Warning: This is the Way to our The Mandalorian season 2, episode 6 review which contains major spoilers – turn around to avoid having the new episode ruined!
Things start off so well. Din Djarin and Baby Yoda – wait, that’s Grogu now – messing around in the cockpit of Razor Crest. The way Pedro Pascal delivers lines in these moments is entirely endearing; the central pair’s relationship really has become the heart of The Mandalorian and this simple scene exemplifies exactly why. And while we all expected Mando to stop off for fuel and save another wayward group of scavengers before arriving on Tython, that’s not to be – Din’s heading straight to the Jedi, and the wholesome vibes of that opening come crashing down as the episode’s title lights up the screen: “The Tragedy”.
Those words immediately add an edge to the episode. The moment Din places Grogu on that Jedi stone and the beam shoots into the air, shit immediately hits the fan. Enter: Boba Fett. He’s back! The most feared bounty hunter in all the galaxy has arrived – and he wants his armour. However, he’s not alone. It’s great to see Ming-Na Wen back as Fennec Shand, this time with Terminator-like upgrades, confirming that she was certainly not a one-episode character. If this season has proven anything, it’s that – despite each episode being pretty contained within their own events – anyone can come back. Expect Timothy Olyphant to return soon…
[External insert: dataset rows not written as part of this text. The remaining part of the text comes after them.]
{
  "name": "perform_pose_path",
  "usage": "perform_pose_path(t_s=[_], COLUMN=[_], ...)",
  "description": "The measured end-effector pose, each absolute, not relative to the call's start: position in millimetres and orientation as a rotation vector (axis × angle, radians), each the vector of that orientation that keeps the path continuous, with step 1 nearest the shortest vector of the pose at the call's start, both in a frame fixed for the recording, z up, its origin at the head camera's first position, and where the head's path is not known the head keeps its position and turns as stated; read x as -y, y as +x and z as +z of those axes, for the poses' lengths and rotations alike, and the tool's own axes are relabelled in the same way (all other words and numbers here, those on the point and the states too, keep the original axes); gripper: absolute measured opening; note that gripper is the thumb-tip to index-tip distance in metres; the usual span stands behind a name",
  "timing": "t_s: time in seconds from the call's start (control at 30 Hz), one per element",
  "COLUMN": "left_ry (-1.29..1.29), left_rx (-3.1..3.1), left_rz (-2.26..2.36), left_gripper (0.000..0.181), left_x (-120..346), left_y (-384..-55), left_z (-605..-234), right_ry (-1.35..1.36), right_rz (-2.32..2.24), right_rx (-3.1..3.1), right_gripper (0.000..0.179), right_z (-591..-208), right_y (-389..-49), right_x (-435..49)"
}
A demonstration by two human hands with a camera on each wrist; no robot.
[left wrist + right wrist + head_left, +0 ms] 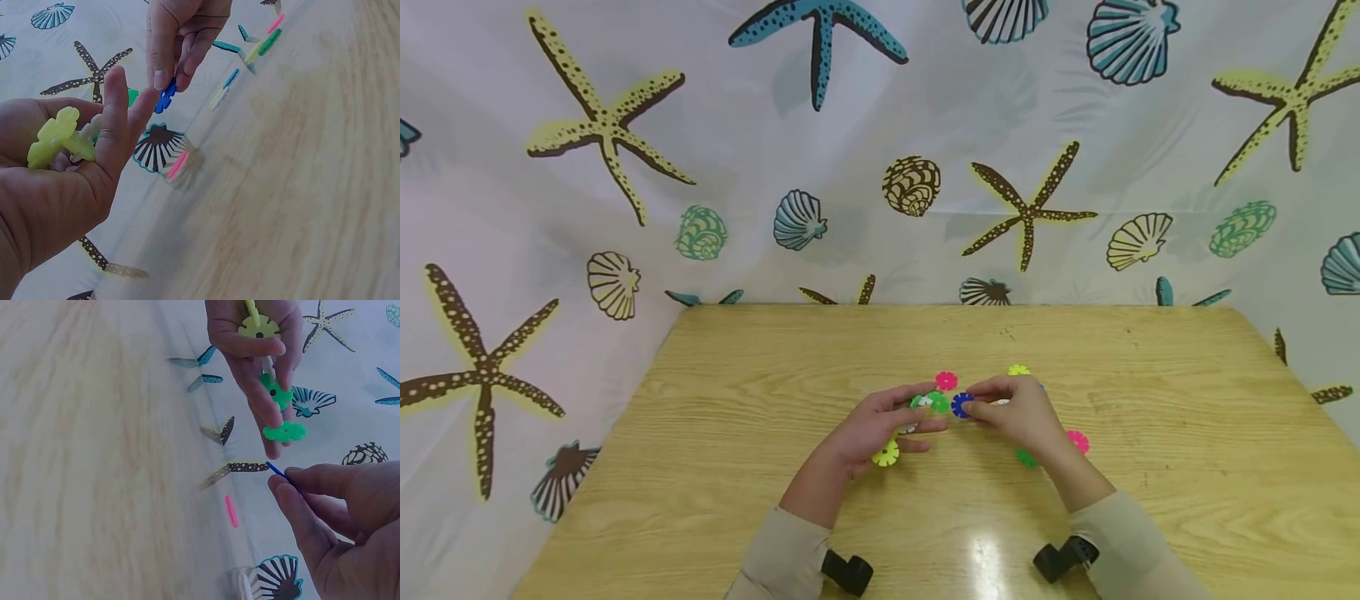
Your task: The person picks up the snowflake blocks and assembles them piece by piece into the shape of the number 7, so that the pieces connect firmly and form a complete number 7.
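My left hand [867,427] holds a chain of linked, notched plastic discs between thumb and fingers. A yellow disc [886,453] shows at the near end of the chain, and a green disc [938,402] at the end facing the other hand. White and green discs between them are partly covered by the fingers. With thumb and fingertips, my right hand [1021,412] pinches a single blue notched disc [960,406]. In the right wrist view the blue disc [283,477] appears edge-on, a small gap away from the chain's green end disc [285,431].
Loose discs lie on the wooden table [737,367]: a pink disc [946,380] beyond the hands, a yellow disc [1018,369], a green disc [1027,457] and another pink disc [1078,442] around the right hand. A patterned cloth [850,167] hangs behind the table.
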State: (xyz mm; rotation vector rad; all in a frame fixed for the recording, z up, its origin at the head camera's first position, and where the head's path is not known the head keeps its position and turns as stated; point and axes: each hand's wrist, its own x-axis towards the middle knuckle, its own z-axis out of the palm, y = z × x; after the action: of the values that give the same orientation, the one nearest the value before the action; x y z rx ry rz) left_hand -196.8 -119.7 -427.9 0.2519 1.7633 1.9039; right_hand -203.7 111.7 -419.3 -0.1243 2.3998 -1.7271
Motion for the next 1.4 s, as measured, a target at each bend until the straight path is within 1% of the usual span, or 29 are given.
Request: perform_pose_path(t_s=[0.4, 1.03, 1.4], left_ry=[0.229, 0.249, 0.229], left_rx=[-1.769, -1.764, -1.775], left_rz=[1.927, 1.913, 1.914], left_gripper=[0.048, 0.048, 0.048], left_x=[119, 118, 116], left_y=[-198, -200, -198], left_z=[-428, -429, -425], right_ry=[-0.15, -0.156, -0.11], right_rz=[-1.738, -1.797, -1.851], right_rx=[-2.334, -2.158, -2.095], right_gripper=[0.022, 0.027, 0.029], right_z=[-415, -411, -408], right_y=[-203, -203, -201], right_x=[-110, -118, -114])
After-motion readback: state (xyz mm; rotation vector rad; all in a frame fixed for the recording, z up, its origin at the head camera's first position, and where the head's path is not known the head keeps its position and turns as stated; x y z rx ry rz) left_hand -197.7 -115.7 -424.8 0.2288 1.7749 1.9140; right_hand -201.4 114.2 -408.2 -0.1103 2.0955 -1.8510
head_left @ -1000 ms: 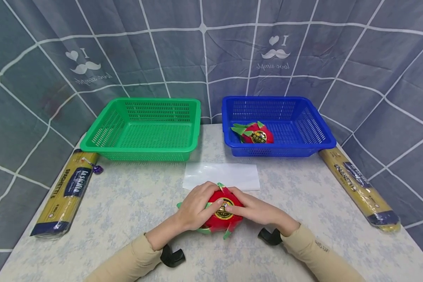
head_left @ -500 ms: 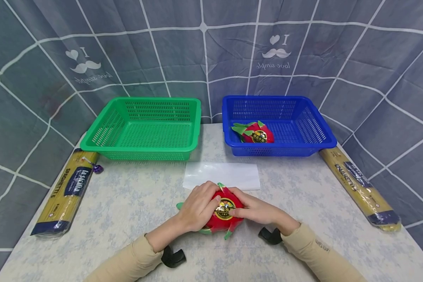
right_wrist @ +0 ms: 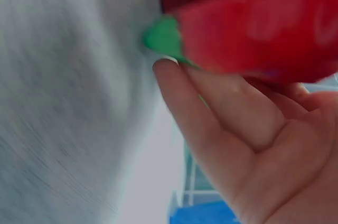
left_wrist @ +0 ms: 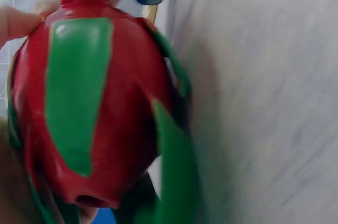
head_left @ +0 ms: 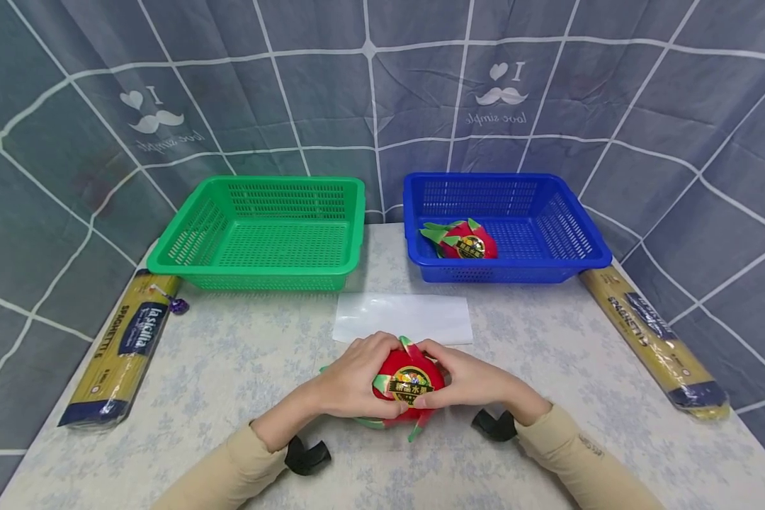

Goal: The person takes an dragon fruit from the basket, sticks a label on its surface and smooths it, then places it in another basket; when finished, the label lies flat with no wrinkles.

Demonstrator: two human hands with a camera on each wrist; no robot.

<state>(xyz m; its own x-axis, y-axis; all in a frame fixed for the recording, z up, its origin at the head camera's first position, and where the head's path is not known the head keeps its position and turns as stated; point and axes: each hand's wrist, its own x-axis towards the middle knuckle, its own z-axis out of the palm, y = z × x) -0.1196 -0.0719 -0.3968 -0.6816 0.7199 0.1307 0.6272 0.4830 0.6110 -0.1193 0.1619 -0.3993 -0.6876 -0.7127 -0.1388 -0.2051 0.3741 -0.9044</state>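
Observation:
A red dragon fruit [head_left: 411, 372] with green-tipped scales and a round gold-and-black label sits between both hands at the front middle of the table. My left hand [head_left: 353, 379] grips its left side, the thumb along the near side below the label. From the right, my right hand [head_left: 474, 381] holds the fruit, thumb at the label's lower edge and fingers round the far side. The left wrist view shows the fruit's hollow-looking end [left_wrist: 91, 199] and broad green scales. In the right wrist view, the right fingers [right_wrist: 227, 102] lie against the red skin.
Behind stand a green basket [head_left: 255, 270] and a blue basket [head_left: 503, 272], the latter holding another dragon fruit [head_left: 465, 239]. A white sheet [head_left: 401, 317] lies before them. Spaghetti packs lie at left [head_left: 117, 354] and right [head_left: 656, 347]; a purple-wrapped lollipop [head_left: 177, 305] touches the left one.
Both thumbs have slid off the label toward the fruit's near side, so more of the label shows. The fruit has turned slightly and shifted a little to the right.

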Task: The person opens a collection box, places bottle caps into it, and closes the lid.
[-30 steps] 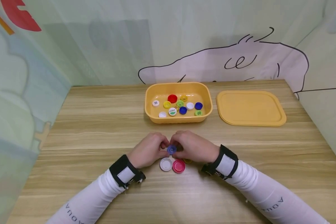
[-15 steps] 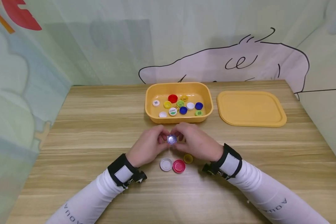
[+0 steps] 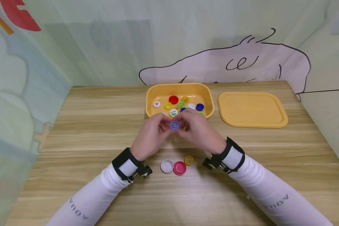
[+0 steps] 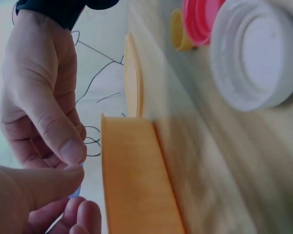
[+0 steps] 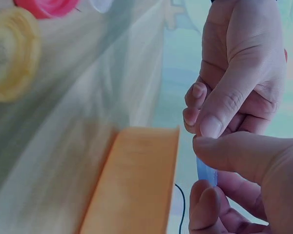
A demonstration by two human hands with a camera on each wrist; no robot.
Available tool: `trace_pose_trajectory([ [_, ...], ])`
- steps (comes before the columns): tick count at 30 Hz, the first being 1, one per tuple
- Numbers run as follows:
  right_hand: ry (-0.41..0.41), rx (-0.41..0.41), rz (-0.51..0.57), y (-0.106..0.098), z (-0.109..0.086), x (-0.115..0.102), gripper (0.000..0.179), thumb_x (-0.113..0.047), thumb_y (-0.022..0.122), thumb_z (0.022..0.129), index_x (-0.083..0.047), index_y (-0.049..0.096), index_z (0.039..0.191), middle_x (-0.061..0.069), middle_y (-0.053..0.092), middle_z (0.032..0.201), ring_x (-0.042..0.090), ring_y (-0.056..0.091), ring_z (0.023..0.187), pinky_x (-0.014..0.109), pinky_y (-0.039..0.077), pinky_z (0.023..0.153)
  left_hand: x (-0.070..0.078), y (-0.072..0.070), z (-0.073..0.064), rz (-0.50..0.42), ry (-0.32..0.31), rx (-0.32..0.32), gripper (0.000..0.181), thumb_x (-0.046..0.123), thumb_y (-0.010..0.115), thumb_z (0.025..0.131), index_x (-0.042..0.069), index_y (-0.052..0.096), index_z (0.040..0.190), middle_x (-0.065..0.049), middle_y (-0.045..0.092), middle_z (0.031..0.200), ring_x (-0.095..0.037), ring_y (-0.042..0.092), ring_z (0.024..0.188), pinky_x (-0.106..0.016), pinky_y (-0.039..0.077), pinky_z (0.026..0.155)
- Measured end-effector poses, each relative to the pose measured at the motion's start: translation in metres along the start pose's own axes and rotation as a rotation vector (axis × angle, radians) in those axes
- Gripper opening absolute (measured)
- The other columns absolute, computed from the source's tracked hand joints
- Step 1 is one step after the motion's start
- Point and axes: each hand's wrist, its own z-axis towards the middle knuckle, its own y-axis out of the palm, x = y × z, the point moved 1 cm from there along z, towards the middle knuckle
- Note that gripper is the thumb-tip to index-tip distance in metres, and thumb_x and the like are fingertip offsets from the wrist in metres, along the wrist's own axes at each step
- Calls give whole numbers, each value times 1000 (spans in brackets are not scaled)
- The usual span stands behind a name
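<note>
Between the fingertips of both hands is a translucent blue bottle cap (image 3: pixel 174 125), raised off the table at the near side of a yellow plastic box (image 3: pixel 151 94). My left hand (image 3: pixel 150 138) pinches its left edge, and my right hand (image 3: pixel 201 131) pinches its right edge. In the right wrist view only a blue strip of the cap (image 5: pixel 206 173) shows below the thumbs. Several caps lie inside the box, among them a red cap (image 3: pixel 173 99) and a white cap with green print (image 3: pixel 173 112); the hands hide some of the nearest ones.
On the table nearer me lie a white cap (image 3: pixel 167 166), a pinkish-red cap (image 3: pixel 180 168) and a small yellow cap (image 3: pixel 189 160). A flat yellow lid (image 3: pixel 252 109) lies right of the box. Printed fabric (image 3: pixel 101 53) hangs behind the wooden table (image 3: pixel 101 125).
Both hands have lifted the blue cap and carried it forward from beside the loose caps to the box's near edge. The small yellow cap is now uncovered; the nearest caps in the box are partly covered.
</note>
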Motion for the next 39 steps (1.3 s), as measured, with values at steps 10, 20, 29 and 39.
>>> trace_pose_trajectory([
  [10, 22, 59, -17, -6, 31, -1, 33, -14, 76, 74, -11, 61, 103, 0, 53, 89, 12, 51, 76, 27, 48, 66, 0, -13, 21, 32, -49, 90, 29, 17, 72, 79, 13, 56, 103, 2, 55, 91, -11, 50, 78, -25, 47, 65],
  [20, 71, 26, 6, -3, 64, 4, 32, -14, 71, 80, -11, 60, 110, -1, 53, 96, 10, 51, 82, 25, 48, 69, -12, -23, 46, 129, -111, 133, 28, 16, 70, 81, 11, 59, 106, 0, 55, 89, -11, 49, 72, -25, 46, 60],
  [29, 161, -61, 66, 5, 85, 14, 30, -10, 67, 83, -9, 59, 111, 0, 57, 98, 11, 53, 82, 24, 50, 68, -31, -24, 62, 237, -81, 124, 24, 11, 69, 80, 7, 60, 102, -4, 58, 88, -14, 50, 76, -28, 45, 67],
  [39, 211, -89, 52, 9, 84, 19, 35, -8, 63, 84, -9, 55, 119, 7, 57, 112, 9, 53, 89, 25, 48, 76, -37, -22, 62, 310, -117, 110, 32, 10, 65, 83, 8, 57, 114, -5, 55, 101, -18, 48, 89, -33, 44, 80],
])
Boba and Din’s meeting is taught and tension-filled. Despite having the expectations of an entire fandom upon his shoulders, Temuera Morrison does a tremendous job as Boba, adding a new gnarl to the character that we’ve longed to see on screen since The Empire Strikes Back. Not only is his casting a nice continuation of the prequels, which were basically ignored by the sequel trilogy, but the callbacks to Jango Fett – his father who appeared in Attack of the Clones and the Clone Wars series – add new weight to Boba's character. With an Obi-Wan Kenobi series coming to Disney Plus, it certainly feels like LucasFilm are doing their best to reframe and reference the prequels, a trilogy so important to a generation of children and teenagers now in their late 20s and early 30s.
While the removal of Din’s jetpack certainly feels a tad forced for plotting purposes, the action that ensues is excellently done. Din’s basically out for the count rescuing Grogu, leaving Boba and Fennec to deal with the Stormtroopers. Would I watch a spin-off about this duo? Absolutely. Seeing Boba use his smash-stick to crush troopers is catnip to my Star Wars-loving mind. When he flies onto the scene now in armour, it’s nostalgic dynamite. I thought Ahsoka Tano’s appearance was great, but this is another level.
Director Robert Rodreguez does an excellent job with the pacing. The episode speeds along, lasting under half an hour – discounting the recap and credits – yet so much happens. Not too much, mind you, as the events are all clearly portrayed on screen. This feels like the third act of a Star Wars movie, and the dour tone of the final moments revisits that same feeling as Empire Strikes Back; things are looking bad, yet there’s hope.
So, to recount: Razor Crest is destroyed. Din’s without his child and Grogu – looking adorable even when smashing Stormtroopers into each other – has been captured by Moff Gideon, who feels more and more like Darth Vader every episode. The Dark Troopers have been shown to be fully operational adding even more threat.
However, Din’s got a new team, including bloody Boba Fett! And while I’m not interested in revisiting Cara Dune or Bill Burr’s character Mayfeld, the promise of seeing Din and Boba working together in the future has left me with goosebumps. This really is the finest Star Wars has been in a long time, and perhaps the best episode of The Mandalorian yet.